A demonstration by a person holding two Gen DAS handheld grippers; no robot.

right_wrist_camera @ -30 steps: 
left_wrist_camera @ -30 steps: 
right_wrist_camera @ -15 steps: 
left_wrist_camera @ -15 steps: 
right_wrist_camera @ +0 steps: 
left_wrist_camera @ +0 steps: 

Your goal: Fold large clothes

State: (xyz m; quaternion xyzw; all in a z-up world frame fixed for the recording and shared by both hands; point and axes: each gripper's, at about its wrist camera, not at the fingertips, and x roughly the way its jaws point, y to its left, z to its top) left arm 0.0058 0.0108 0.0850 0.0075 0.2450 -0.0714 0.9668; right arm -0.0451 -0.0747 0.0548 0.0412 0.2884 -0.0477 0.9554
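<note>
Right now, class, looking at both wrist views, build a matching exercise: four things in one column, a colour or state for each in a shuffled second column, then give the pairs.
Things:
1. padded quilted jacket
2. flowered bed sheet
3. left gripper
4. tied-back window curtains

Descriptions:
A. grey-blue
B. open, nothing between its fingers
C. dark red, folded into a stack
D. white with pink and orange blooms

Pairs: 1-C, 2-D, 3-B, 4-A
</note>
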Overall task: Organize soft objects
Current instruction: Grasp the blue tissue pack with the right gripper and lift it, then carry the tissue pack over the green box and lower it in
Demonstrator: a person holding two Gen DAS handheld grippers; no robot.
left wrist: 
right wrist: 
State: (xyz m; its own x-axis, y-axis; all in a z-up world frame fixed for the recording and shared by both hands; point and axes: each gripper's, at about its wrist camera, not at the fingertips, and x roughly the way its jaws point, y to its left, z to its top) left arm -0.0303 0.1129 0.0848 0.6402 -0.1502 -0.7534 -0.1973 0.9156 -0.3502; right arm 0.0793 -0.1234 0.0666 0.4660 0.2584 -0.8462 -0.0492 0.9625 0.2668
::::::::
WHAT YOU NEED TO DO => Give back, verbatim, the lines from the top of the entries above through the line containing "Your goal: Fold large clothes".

EXERCISE SOLUTION =>
A demonstration by a person holding two Gen DAS handheld grippers; no robot.

right_wrist_camera @ -30 steps: 
left_wrist_camera @ -30 steps: 
right_wrist_camera @ -15 steps: 
left_wrist_camera @ -15 steps: 
right_wrist_camera @ +0 steps: 
left_wrist_camera @ +0 steps: 

Your goal: Fold large clothes

That finishes the answer to the exercise.